Polar Bear

Ursus maritimus

The polar bear (Ursus maritimus) is a bear native largely within the Arctic Circle encompassing the Arctic Ocean, its surrounding seas and surrounding land masses. It is the world's largest land carnivore and also the largest bear, together with the omnivorous Kodiak Bear, which is approximately the same size. An adult male weighs around 350–680 kg (770–1,500 lb), while an adult female is about half that size. Although it is closely related to the brown bear, it has evolved to occupy a narrower ecological niche, with many body characteristics adapted for cold temperatures, for moving across snow, ice, and open water, and for hunting the seals which make up most of its diet. Although most polar bears are born on land, they spend most of their time at sea. Their scientific name means "maritime bear", and derives from this fact. Polar bears can hunt their preferred food of seals from the edge of sea ice, often living off fat reserves when no sea ice is present.

The polar bear is classified as a vulnerable species, with eight of the nineteen polar bear subpopulations in decline. For decades, large scale hunting raised international concern for the future of the species but populations rebounded after controls and quotas began to take effect. For thousands of years, the polar bear has been a key figure in the material, spiritual, and cultural life of Arctic indigenous peoples, and polar bears remain important in their cultures.

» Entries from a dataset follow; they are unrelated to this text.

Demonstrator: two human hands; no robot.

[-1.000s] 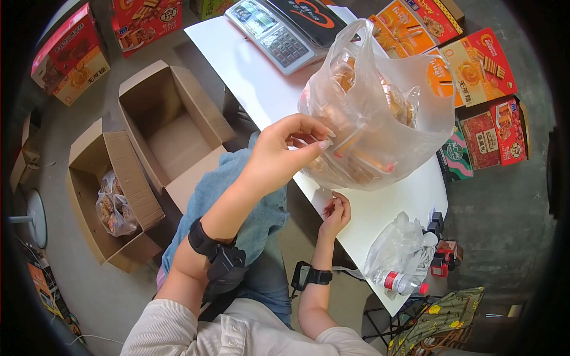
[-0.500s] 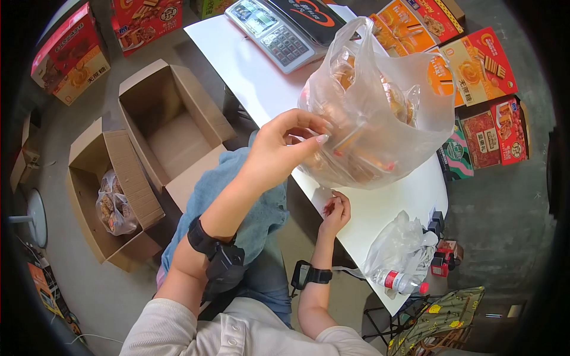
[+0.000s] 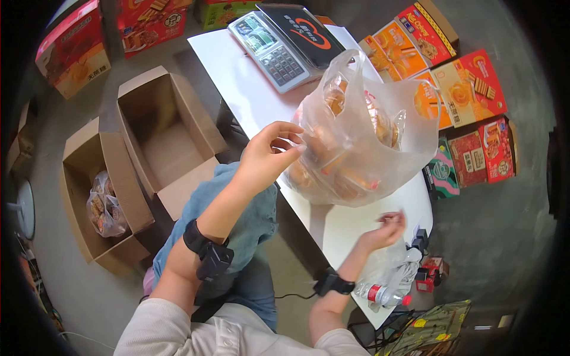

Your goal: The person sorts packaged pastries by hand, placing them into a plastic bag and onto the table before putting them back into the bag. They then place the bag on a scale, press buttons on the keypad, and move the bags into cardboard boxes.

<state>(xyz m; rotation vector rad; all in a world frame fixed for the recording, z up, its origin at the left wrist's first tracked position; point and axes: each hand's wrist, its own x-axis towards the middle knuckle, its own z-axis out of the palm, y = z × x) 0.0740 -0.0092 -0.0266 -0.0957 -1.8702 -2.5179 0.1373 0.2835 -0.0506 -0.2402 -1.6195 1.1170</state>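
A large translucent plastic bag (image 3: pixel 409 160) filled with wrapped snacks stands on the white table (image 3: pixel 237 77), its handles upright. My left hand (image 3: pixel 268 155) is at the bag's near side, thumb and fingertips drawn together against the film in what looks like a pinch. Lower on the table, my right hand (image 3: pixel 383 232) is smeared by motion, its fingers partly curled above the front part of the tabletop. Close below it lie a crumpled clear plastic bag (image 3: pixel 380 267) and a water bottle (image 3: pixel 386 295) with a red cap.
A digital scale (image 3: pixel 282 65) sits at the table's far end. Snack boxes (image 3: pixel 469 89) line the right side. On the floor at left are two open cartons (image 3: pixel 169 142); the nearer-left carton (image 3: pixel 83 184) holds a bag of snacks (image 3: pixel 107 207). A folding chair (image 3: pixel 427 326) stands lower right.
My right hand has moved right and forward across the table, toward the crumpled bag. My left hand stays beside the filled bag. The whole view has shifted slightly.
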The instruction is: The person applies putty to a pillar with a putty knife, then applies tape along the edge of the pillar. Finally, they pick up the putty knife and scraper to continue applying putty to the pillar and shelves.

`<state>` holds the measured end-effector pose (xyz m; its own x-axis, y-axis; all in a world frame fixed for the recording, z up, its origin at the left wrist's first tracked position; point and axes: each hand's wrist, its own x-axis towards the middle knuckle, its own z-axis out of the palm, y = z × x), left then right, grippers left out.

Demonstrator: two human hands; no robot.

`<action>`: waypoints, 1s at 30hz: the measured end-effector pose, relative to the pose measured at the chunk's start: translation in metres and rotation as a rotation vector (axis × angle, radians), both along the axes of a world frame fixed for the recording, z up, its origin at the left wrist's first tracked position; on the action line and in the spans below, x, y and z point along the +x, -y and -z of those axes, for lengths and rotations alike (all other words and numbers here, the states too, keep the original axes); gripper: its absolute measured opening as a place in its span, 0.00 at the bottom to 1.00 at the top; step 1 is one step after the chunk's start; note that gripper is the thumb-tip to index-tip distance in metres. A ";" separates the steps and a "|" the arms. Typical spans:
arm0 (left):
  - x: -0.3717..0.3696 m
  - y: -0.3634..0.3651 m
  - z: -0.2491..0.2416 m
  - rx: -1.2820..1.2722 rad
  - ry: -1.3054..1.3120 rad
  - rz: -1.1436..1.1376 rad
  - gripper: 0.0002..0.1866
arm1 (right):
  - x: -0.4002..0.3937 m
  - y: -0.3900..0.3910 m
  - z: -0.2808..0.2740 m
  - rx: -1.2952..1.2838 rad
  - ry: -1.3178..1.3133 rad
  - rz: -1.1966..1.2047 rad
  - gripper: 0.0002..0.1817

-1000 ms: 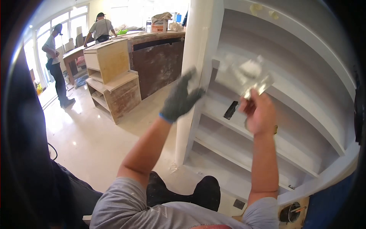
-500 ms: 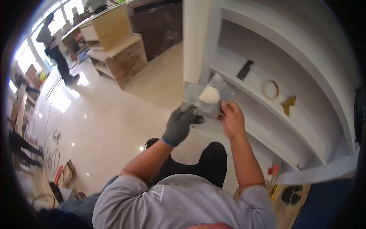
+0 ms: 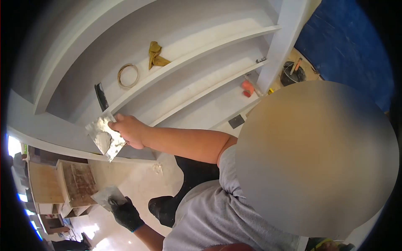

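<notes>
My bare right hand (image 3: 132, 130) grips a flat metal plate (image 3: 116, 144) that carries a lump of white paste (image 3: 103, 141), at the end of the white curved shelves (image 3: 188, 54). Lower in the view, my left hand (image 3: 126, 215), in a dark grey glove, is closed on a thin metal scraper (image 3: 106, 195), held over the floor and apart from the plate. On the shelf near my right hand lie a black strip (image 3: 101, 97), a ring of tape (image 3: 120, 78) and a crumpled brown piece (image 3: 155, 54).
A red object (image 3: 247, 88) lies on a lower shelf, with a dark square (image 3: 236, 121) nearby. Beyond the shelf end are a black bucket (image 3: 293, 73) and a blue sheet (image 3: 347, 42). Wooden cabinets (image 3: 77, 182) stand at lower left. A large blurred round shape covers the right.
The view has swung round towards the shelves. My hands, which were close together, have moved apart, the plate with white paste in my right and the scraper in my left.
</notes>
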<state>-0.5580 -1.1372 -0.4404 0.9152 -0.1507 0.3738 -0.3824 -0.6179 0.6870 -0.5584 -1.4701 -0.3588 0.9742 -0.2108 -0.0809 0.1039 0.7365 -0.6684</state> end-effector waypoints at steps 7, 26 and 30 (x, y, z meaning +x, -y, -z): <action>-0.021 0.049 -0.056 -0.902 -0.453 0.153 0.16 | -0.024 -0.006 0.018 0.021 0.117 0.014 0.19; 0.006 0.066 -0.133 -0.028 0.175 -0.131 0.13 | 0.039 0.116 -0.027 -1.007 0.281 0.220 0.21; 0.032 0.061 -0.153 0.362 0.547 -0.101 0.10 | 0.063 0.159 -0.054 -0.411 0.079 0.055 0.19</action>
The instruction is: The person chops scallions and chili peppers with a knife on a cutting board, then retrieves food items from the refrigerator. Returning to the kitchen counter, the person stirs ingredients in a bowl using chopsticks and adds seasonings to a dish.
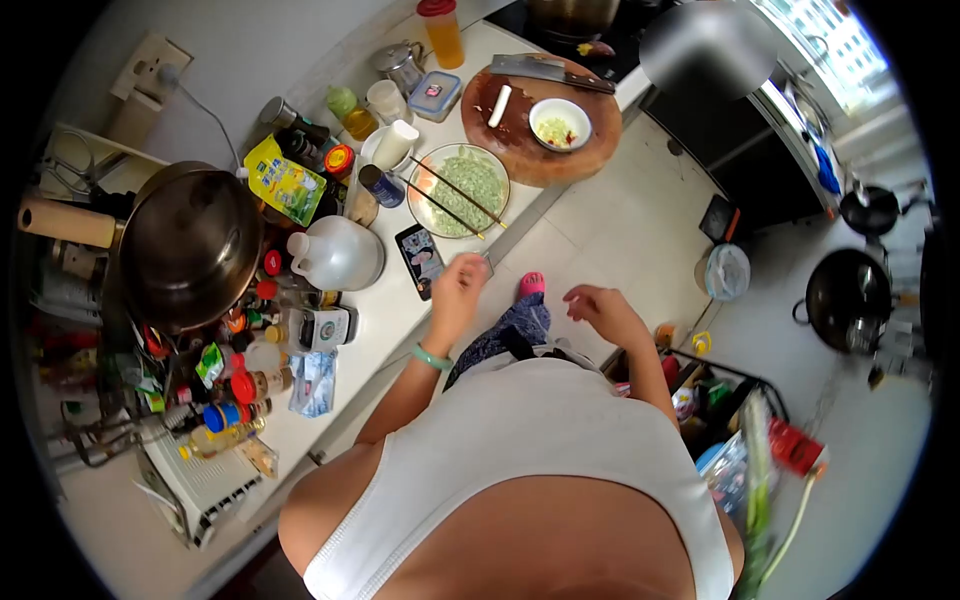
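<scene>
My left hand (460, 290), below a green bangle, is over the counter's front edge, just right of a phone (419, 260). Its fingers are curled, and what they hold, if anything, is too small to tell. Over the floor, my right hand (597, 308) has its fingers apart and nothing in them. Two chopsticks (450, 205) lie across a plate of green-flecked mixture (465, 180). Behind it, a round wooden board (585, 172) carries a cleaver (530, 68), a white stalk piece (499, 106) and a small white bowl (560, 125).
A large pan (190, 245), a white jug (340, 252) and several bottles crowd the counter's left side. The stove (620, 50) is at the top. A bin (725, 272) stands on the floor; pans (850, 290) hang at right.
</scene>
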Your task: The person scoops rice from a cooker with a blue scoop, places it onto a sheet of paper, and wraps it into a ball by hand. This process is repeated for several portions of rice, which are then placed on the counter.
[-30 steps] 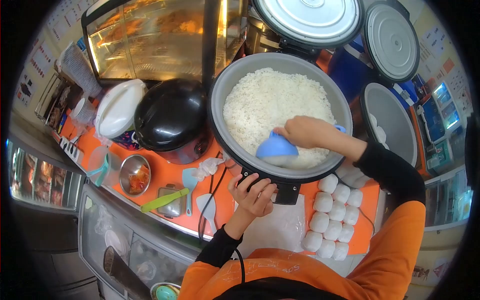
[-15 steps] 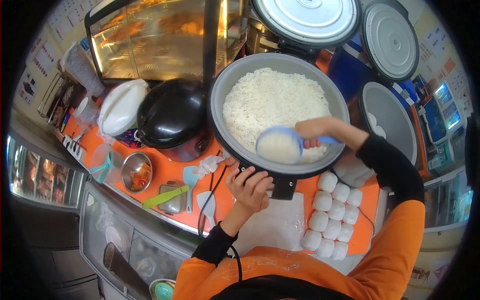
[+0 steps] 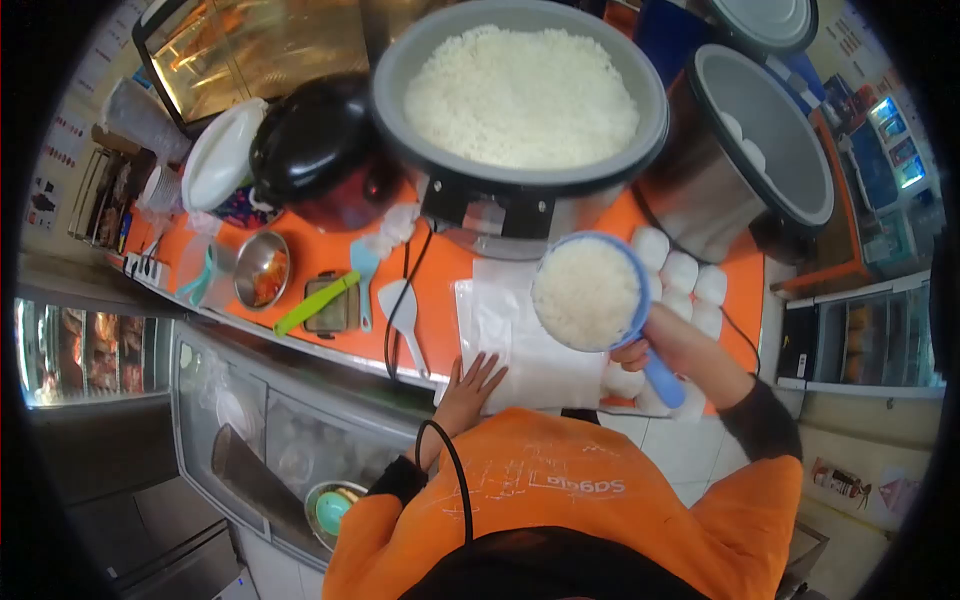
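Observation:
A blue cup with a handle, full of white rice, is in my right hand, whose fingers wrap round it near the handle. It is over white plastic sheets on the orange counter. My left hand lies with fingers spread on the lower left part of the sheets. Beyond them stands a large open cooker holding a heap of rice. Several white wrapped rounds sit to the right, partly hidden by the cup and my right hand.
Left on the orange counter are a white paddle, a blue spatula, green tongs, a metal bowl and a black-lidded cooker. A second open pot stands right. A cable crosses the counter.
My right hand has brought the cup out of the cooker, down over the sheets. My left hand has moved from the cooker's rim onto the sheets. The view has tilted downward.

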`<control>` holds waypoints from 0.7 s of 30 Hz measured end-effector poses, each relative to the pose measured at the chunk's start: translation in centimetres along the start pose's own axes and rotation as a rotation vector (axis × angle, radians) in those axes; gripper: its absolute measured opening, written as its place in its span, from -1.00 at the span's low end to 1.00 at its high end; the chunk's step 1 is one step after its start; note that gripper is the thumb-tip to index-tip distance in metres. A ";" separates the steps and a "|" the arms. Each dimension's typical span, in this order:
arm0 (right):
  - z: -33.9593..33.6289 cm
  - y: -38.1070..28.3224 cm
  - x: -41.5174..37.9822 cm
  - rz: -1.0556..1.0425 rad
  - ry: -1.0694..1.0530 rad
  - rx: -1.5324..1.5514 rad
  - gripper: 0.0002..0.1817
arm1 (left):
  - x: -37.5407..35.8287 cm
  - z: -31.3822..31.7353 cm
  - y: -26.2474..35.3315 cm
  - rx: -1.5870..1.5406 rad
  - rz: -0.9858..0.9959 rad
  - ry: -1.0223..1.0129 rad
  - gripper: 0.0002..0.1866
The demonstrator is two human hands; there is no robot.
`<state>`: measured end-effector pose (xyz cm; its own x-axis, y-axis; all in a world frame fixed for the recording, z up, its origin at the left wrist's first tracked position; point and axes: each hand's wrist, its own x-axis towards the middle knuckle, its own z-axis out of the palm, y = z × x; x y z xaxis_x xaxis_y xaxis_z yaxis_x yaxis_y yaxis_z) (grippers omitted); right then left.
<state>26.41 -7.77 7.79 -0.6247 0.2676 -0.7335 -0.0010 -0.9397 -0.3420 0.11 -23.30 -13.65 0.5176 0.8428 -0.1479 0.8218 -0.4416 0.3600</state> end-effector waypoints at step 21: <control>-2.6 5.8 8.1 -1.659 0.803 -0.743 -0.53 | -2.3 2.2 -0.6 -0.109 0.219 0.407 -0.77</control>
<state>23.33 -10.51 -1.68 0.0774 0.8464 0.5270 0.2928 0.4859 -0.8235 -1.00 -25.65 -15.59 0.5228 0.7949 0.3078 0.6625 -0.6061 0.4401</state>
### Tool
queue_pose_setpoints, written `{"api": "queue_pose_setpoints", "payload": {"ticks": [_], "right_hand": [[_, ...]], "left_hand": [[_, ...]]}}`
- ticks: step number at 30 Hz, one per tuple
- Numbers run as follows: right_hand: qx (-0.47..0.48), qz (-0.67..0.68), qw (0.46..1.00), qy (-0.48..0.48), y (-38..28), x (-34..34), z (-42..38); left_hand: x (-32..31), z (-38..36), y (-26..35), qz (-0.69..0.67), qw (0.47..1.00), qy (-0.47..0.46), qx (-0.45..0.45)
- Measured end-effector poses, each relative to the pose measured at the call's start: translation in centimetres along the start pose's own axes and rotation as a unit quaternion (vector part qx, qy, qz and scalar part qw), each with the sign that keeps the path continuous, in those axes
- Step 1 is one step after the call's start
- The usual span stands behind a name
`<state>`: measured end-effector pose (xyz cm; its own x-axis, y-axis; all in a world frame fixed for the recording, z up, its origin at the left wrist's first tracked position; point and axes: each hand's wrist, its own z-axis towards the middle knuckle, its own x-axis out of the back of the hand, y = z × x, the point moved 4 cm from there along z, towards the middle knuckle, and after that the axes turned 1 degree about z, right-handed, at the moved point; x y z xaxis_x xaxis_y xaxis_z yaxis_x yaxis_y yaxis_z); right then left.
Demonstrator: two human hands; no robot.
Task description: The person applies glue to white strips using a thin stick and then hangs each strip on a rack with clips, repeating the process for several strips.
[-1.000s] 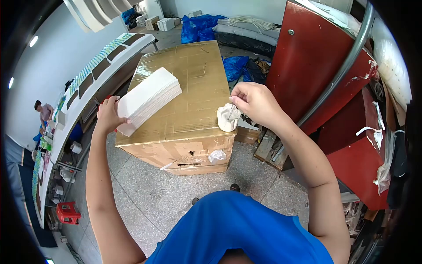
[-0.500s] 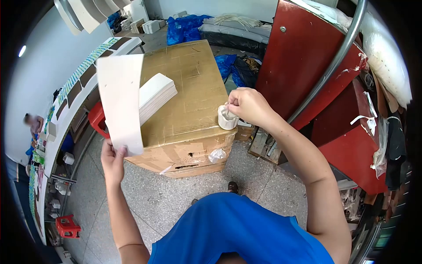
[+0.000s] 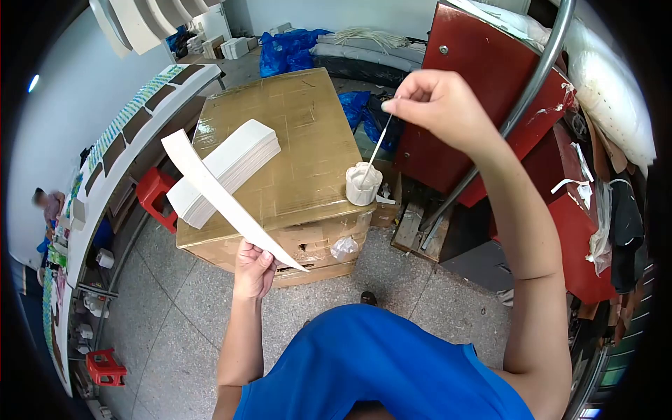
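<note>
My left hand (image 3: pixel 254 269) grips one end of a long white strip (image 3: pixel 220 196), thin and slightly curved, held slanting above the near side of a cardboard box (image 3: pixel 301 105). Raised above the box's right corner, my right hand (image 3: pixel 444 105) pinches the top of a thin stick (image 3: pixel 379 145). The stick's lower part is white, and its end dips into a small white cup (image 3: pixel 362 190) with a crusted, uneven rim. A stack of similar white strips (image 3: pixel 245 150) lies on the box, partly hidden behind the held strip.
Red panels (image 3: pixel 483 77) and a bent metal tube (image 3: pixel 539 87) stand close on my right. A red stool (image 3: pixel 155 192) is left of the box. Along the left wall runs a long white bench (image 3: pixel 129 150), with a person (image 3: pixel 52 203) at its far side. White strips (image 3: pixel 143 28) hang overhead.
My right hand has risen from the cup, drawing the stick partly out. My left hand has moved right and tilted the strip from nearly upright to a diagonal, almost edge-on.
</note>
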<state>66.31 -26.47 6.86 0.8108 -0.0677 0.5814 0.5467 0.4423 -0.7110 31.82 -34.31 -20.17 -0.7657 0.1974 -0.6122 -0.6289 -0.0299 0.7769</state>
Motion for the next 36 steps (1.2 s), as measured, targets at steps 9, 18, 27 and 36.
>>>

Constantine John Phipps was the first to describe the polar bear as a distinct species in 1774. He chose the scientific name Ursus maritimus, the Latin for 'maritime bear', due to the animal's native habitat. The Inuit refer to the animal as nanook (transliterated as nanuq in the Inupiat language). The Yupik also refer to the bear as nanuuk in Siberian Yupik. The bear is umka in the Chukchi language. In Russian, it is usually called бе́лый медве́дь (bélyj medvédj, the white bear), though an older word still in use is ошку́й (Oshkúj, which comes from the Komi oski, "bear"). In French, the polar bear is referred to as ours blanc ("white bear") or ours polaire ("polar bear"). In the Norwegian-administered Svalbard archipelago, the polar bear is referred to as Isbjørn ("ice bear").